An analysis of the Gaussian normal distribution curve shows that with a sufficiently large number of measurements of the same value, the random measurement error can be:

• greater than rms m in 32 cases out of 100;
• greater than twice the root mean square 2m in 5 cases out of 100;
• more than three times the root mean square 3m in 3 cases out of 1000.

It is unlikely that the random measurement error is greater than three times the root mean square, so tripled root mean square error is considered limiting:

Δ prev. = 3m

The marginal error is such a value of random error, the occurrence of which under the given measurement conditions is unlikely.
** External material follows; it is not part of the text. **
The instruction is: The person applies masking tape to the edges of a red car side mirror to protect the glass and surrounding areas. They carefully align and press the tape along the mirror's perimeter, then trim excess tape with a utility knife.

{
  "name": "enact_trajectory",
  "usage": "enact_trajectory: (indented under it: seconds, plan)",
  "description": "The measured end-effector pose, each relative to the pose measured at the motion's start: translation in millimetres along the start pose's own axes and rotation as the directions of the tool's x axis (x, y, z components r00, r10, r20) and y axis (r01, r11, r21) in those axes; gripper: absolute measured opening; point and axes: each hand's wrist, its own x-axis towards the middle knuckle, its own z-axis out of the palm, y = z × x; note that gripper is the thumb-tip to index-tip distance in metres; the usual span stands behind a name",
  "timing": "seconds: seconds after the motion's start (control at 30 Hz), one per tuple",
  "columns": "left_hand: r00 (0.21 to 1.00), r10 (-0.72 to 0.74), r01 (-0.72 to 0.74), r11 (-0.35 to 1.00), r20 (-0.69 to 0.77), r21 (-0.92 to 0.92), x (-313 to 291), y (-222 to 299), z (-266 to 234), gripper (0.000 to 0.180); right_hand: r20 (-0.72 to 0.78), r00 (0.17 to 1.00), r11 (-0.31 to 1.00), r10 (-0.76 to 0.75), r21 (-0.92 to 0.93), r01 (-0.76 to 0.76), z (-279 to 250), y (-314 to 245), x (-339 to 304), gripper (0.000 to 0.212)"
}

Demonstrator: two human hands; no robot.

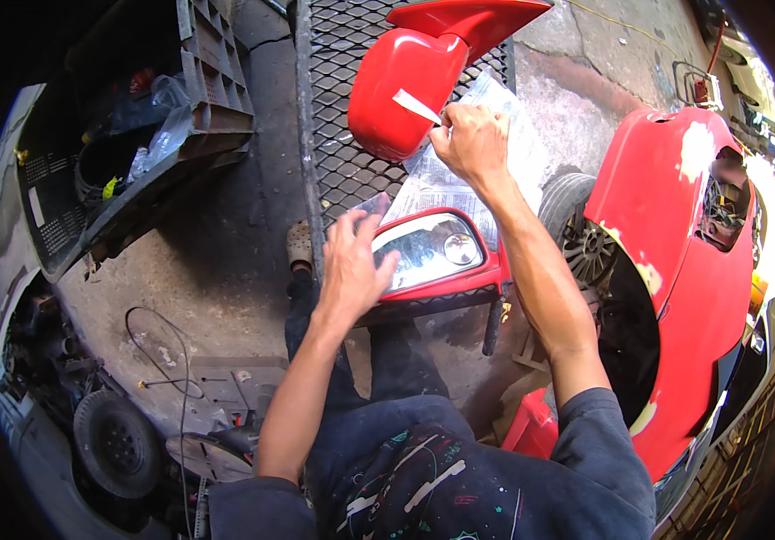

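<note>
Over on the left I see a dark plastic crate [216, 67] with clear plastic bags [170, 97] inside. Below it, a thin dark cable [186, 349] loops across the stained concrete floor [225, 247], near a black-rimmed wheel [117, 443]. Off to the right sits a red car body [680, 270], blotched with pale patches [697, 148], a spoked wheel [589, 252] close beside it.

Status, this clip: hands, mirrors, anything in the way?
Right hand gripping white strip at upper red mirror. Left hand spread at left edge of lower mirror, contact unclear. Newspaper lies between them; nothing evidently blocking.
</note>
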Motion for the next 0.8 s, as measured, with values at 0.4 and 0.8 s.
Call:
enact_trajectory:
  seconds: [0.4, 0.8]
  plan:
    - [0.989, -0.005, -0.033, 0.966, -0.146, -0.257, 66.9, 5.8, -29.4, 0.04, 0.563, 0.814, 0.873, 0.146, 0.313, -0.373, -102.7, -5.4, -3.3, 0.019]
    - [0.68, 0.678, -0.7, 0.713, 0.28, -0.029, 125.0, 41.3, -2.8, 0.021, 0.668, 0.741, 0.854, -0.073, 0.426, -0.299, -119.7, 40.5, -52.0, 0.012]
The root mean square error is also taken as the limiting error, equal to

Δprev = 2.5m ,

With an error probability of about 1%.

RMS error of the sum of the measured values

The square of the mean square error of the algebraic sum of the argument is equal to the sum of the squares of the mean square errors of the terms

m S 2 = m 1 2+m 2 2+m 3 2 + ..... + m n 2

In the particular case when m 1 = m 2 = m 3 = m n= m to determine the root mean square error of the arithmetic mean, use the formula

m S =

The root mean square error of the algebraic sum of equal measurements is several times greater than the root mean square error of one term.

Example.
If 9 angles are measured with a 30-second theodolite, then the root mean square error of the angle measurements will be

m coal = 30 " = ±1.5"

RMS error of the arithmetic mean
(accuracy of determining the arithmetic mean)

RMS error of the arithmetic mean (mµ )times less than the root mean square of one measurement.

This property of the root mean square error of the arithmetic mean allows you to improve the accuracy of measurements by increasing the number of measurements .

For example, it is required to determine the value of the angle with an accuracy of ± 15 seconds in the presence of a 30-second theodolite.

If you measure the angle 4 times ( n) and determine the arithmetic mean, then the root mean square error of the arithmetic mean ( mµ ) will be ± 15 seconds.

The root mean square error of the arithmetic mean ( m µ ) shows to what extent the influence of random errors is reduced during repeated measurements.

Example
A 5-fold measurement of the length of one line was made.
Based on the measurement results, calculate: the most probable value of its length L(average); probable errors (deviations from the arithmetic mean); root mean square error of one measurement m; accuracy of determining the arithmetic mean mµ, and the most probable value of the line length, taking into account the root-mean-square error of the arithmetic mean ( L).

Processing distance measurements (example)

Table 12.1.

Measurement number	measurement result, m	Most likely errors di, cm	The square of the most probable error, cm 2	Characteristic accuracy
				m=±=±19cm mµ = 19 cm/= ±8 cm
		Σ di = 0	[Σ di]2 = 1446	L= (980.65 ±0.08) m

12.4. WEIGHTS OF THE RESULTS OF UNEQUAL MEASUREMENTS

With unequal measurements, when the results of each measurement cannot be considered equally reliable, it is no longer possible to get by with the definition of a simple arithmetic mean. In such cases, the merit (or reliability) of each measurement result is taken into account.
The dignity of the measurement results is expressed by a certain number called the weight of this measurement. . Obviously, the arithmetic average will carry more weight than a single measurement, and measurements made with a more advanced and accurate instrument will have a greater degree of confidence than the same measurements made with a less accurate instrument.
Since the measurement conditions determine a different value of the root-mean-square error, it is customary to take the latter as basics of estimating weight values, measurements. In this case, the weights of the measurement results are taken inversely proportional to the squares of their corresponding root-mean-square errors .
So, if denoted by R and R measurement weights having root-mean-square errors, respectively m and µ , then we can write the proportionality relation:

For example, if µ the root mean square error of the arithmetic mean, and m- respectively, one dimension, then, as follows from

can be written:

i.e. the weight of the arithmetic mean in n times the weight of a single measurement.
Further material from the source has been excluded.